LA SCOZIA E IL SUO WHISKY: AL VIA UNA RICERCA PER UTILIZZARE GLI SCARTI E PRODURRE BIOCARBURANTE.

27.11.2010 16:57


Insegnando bar in una scuola alberghiera non puoi ignorare delle tematiche di studio che vanno ad arricchire un argomento quello del whisky, ritenuto forse per alcuni semplice, banale ma che cela una sua storia legato al territorio di origine che è la Scozia.

La Scozia ti affascina per la bellezza dei suoi laghi, delle sue leggende, delle sue gole, dei suoi corsi d’acqua. La capitale della Scozia è Edimburgo, col suo castello e la cerchia collinare, la sua città vecchia dalle stradette pregne di storia e la spaziosa ed elegante parte nuova come Aberden, “la città del granito”. In questo scenario quasi surreale aggiungete l’uso di indossare il kilt, gli allegri colori del tartan un particolare disegno dei tessuti in lana delle Highland scozzesi, la musica della cornamusa e la predilezione di produrre il whisky.

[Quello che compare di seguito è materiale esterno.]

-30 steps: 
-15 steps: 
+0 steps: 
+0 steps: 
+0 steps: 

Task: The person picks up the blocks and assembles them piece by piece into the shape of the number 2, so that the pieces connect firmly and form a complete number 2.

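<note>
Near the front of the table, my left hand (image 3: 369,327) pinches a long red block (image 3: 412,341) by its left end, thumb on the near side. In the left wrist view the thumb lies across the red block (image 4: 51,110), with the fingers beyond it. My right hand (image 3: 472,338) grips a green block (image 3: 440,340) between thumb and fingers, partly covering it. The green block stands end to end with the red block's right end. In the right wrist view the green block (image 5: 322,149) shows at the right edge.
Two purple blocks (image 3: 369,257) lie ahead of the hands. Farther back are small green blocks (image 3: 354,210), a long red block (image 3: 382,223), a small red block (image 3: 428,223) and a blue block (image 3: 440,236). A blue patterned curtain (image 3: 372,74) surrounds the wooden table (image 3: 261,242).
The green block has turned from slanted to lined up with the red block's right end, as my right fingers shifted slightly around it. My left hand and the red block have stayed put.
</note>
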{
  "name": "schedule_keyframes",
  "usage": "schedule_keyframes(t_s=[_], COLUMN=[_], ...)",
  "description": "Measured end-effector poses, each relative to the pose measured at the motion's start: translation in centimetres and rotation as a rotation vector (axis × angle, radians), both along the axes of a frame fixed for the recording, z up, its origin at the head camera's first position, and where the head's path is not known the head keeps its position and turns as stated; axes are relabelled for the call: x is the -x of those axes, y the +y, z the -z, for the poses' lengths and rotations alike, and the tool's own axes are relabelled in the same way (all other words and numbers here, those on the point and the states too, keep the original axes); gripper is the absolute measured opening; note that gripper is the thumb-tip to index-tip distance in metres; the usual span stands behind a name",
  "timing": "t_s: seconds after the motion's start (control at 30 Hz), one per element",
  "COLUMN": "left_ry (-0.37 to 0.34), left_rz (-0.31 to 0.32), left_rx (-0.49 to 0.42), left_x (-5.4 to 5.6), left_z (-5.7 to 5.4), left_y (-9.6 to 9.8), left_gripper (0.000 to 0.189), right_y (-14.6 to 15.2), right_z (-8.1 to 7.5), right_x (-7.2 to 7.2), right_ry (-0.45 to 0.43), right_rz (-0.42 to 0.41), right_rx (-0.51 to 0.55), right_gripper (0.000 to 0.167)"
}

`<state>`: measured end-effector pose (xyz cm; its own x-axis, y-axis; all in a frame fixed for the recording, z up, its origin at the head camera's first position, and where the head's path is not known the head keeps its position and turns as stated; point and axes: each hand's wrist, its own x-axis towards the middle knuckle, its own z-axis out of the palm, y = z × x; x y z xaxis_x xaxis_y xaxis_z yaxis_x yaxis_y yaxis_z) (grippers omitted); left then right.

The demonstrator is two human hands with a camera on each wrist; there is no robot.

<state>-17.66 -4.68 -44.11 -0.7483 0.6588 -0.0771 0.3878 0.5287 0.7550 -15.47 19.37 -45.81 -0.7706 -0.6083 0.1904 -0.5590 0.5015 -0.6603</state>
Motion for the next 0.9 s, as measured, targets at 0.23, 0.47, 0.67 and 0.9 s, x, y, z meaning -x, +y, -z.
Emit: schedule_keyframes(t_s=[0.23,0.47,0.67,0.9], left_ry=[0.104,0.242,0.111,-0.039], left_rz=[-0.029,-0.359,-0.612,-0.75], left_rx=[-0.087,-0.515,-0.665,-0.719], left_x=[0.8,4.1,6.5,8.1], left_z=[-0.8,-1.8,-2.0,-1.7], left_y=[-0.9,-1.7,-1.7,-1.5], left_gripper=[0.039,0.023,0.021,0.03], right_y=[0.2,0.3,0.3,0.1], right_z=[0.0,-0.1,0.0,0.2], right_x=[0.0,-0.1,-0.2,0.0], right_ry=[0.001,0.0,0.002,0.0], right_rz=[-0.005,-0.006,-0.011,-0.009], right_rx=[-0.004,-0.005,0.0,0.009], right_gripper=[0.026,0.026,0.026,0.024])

Sfogliando il libro di David Daiches “Lo Scotch whisky”, vengo colpito dal fatto che il whisky oltre a soddisfare i bisogni quotidiani aveva funzioni rituali e sacramentali. Era ad esempio la bevanda tradizionale dei funerali, e quest’ uso in Scozia è vivo tutt’ora. Anche le donne bevevano whisky, alcune fin dal mattino, e una delle bevande più diffuse era il toddy, a base di whisky, acqua calda e zucchero. Un cucchiaino di whisky era dato perfino ai bambini, mentre gli uomini che lavoravano nei boschi ne spettavano ben tre dosi il giorno.

Il periodo che comprende le due guerre mondiali e l’epoca del Proibizionismo americano ha inciso profondamente sul mercato mondiale del whisky e del whiskey. Le distillerie furono requisite per produrre alcol industriale, ma si cercò di salvaguardare le esportazioni, che già allora costituivano un’importante voce delle finanze statali. E solo nel 1934 negli Stati Uniti il Proibizionismo fu finalmente abolito.

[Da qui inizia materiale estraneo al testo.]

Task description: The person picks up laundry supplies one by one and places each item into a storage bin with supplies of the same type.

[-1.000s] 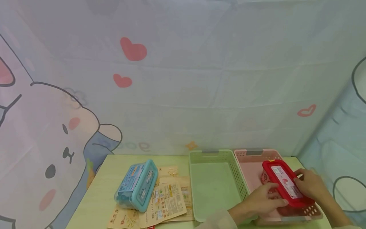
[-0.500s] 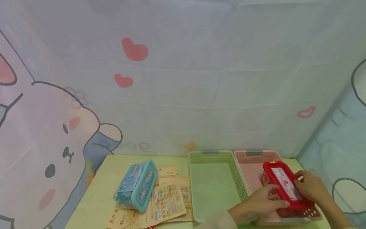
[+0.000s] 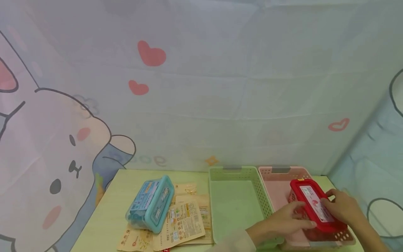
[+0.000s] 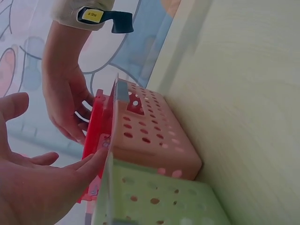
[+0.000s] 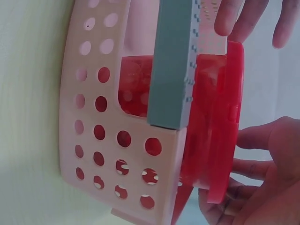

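A plastic storage box with a red lid [image 3: 310, 199] sits tilted in the pink basket [image 3: 274, 182], its lid standing above the rim. At the box's right side, my right hand [image 3: 343, 208] grips it, thumb on the lid's top and other fingers curled around the lid's edge in the right wrist view. My left hand [image 3: 284, 222] is at the left long side, fingers mostly straight and fingertips right at the lid's edge. The left wrist view shows the left hand [image 4: 37, 183] beside the red lid [image 4: 96, 124], with the basket wall hiding the box's lower part.
A green basket [image 3: 234, 206] stands against the pink one on its left. Further left, a box with a light-blue lid [image 3: 162, 204] lies tipped on several beige paper-like packets [image 3: 185, 224]. They rest on a pale wooden table [image 3: 104, 210] before a printed curtain [image 3: 220, 87].
My right thumb has slid slightly further over the red lid. The box has settled very slightly lower, and the left hand has barely moved. The head view has shifted a little.
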Demonstrator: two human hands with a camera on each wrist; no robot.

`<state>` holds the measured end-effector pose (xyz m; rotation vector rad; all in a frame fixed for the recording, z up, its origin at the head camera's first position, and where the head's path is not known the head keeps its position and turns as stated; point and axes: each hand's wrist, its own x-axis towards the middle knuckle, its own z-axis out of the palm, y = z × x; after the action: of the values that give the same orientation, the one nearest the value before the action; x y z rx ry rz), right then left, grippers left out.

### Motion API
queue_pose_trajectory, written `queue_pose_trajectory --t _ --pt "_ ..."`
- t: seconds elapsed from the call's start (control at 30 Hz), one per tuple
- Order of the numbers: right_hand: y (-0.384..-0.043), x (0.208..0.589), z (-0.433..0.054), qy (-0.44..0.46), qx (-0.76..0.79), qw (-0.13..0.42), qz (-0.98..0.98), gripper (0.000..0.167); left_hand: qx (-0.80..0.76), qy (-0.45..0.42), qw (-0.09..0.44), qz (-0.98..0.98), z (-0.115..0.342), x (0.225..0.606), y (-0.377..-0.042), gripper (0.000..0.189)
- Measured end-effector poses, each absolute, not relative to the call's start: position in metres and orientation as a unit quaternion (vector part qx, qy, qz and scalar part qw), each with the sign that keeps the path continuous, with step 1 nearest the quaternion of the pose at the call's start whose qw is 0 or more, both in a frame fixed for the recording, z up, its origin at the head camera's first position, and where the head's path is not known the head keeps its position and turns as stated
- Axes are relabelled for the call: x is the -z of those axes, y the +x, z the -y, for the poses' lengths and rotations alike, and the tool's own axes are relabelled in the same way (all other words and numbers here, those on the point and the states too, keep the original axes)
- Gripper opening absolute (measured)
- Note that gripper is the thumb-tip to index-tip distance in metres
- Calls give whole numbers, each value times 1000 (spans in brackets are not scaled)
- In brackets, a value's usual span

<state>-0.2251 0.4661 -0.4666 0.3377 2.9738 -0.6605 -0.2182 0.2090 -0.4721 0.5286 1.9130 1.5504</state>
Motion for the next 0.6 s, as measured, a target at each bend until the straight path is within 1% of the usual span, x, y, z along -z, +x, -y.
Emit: queue_pose_trajectory --t 0.07,0.17,0.3,0.4,0.53,0.6 --pt "-225 466 -465 114 220 41 -968 58 -583 219 307 -719 -202 470 -221 51" --pt "-226 465 -464 110 216 28 -970 65 -596 253 301 -700 -193 468 -225 54" --pt "-230 459 -458 85 190 -13 -978 62 -601 285 282 -691 -183 466 -229 59" --pt "-232 451 -448 67 175 -36 -982 58 -588 292 269 -705 -177 462 -228 62" --pt "-233 442 -428 61 175 -58 -981 57 -562 315 255 -721 -163 455 -231 62" --pt "-234 440 -418 65 177 -71 -979 59 -550 323 248 -729 -153 450 -235 63"
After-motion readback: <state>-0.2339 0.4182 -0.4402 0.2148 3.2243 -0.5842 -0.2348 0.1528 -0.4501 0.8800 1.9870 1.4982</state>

Agli inizi del secolo, lo Scotch whisky trovò un altro mercato: quello giapponese. In Giappone il whisky che proveniva dalle distillerie scozzesi venne ben presto considerato una bevanda esotica ed elitaria, e già negli anni Venti gli abitanti dell’arcipelago iniziarono a produrne in proprio. Pensate che la prima distilleria venne costruita nel 1923 nella valle Vamazaky, vicino a Tokio. Ma il vero boom del whisky giapponese avvenne soltanto dopo la fine del secondo conflitto mondiale.

Cari amici del Fantasy Shaker, il Sole 24 0re riporta la notizia di un team di scienziati della Napier University di Edimburgo che ha messo a punto un sistema per produrre biocarburante utilizzando gli scarti della produzione di whisky. La distilleria Glenkinchie, di proprietà della Diageo, ha fornito al team la "materia prima": il liquido e la poltiglia che sono i due prodotti di scarto della distillazione del whisky e che sono stati trasformati in biocarburante. L'industria del whisky vale quattro miliardi di sterline all'anno. Il nuovo prodotto ha un potenziale simile, secondo Tangney, perché può essere utilizzato dalle automobili senza bisogno di adattamenti ed è adatto anche come carburante per aerei. Il butanolo può servire anche come base per prodotti chimici e solventi come l'acetone. Il World Wildlife Fund ha subito espresso sostegno al progetto, dicendo che utilizzare scarti di produzione per produrre biocarburante è molto preferibile alle coltivazioni ad hoc per produrre etanolo.

Dopo due anni di esperimenti e ricerche, gli scienziati sono riusciti a produrre butanolo, un biocarburante che ha una rendimento superiore del 30% all'etanolo attualmente utilizzato. Il nuovo biocarburante, che secondo il professor Martin Tangney, leader dei ricercatori "è pressoché equivalente alla benzina" come prestazioni, potrebbe essere in vendita nei distributori entro pochi anni. Una notizia interessante e bizzarra dove l’automobilistica va dal benzinaio e richiede un pieno di whisky.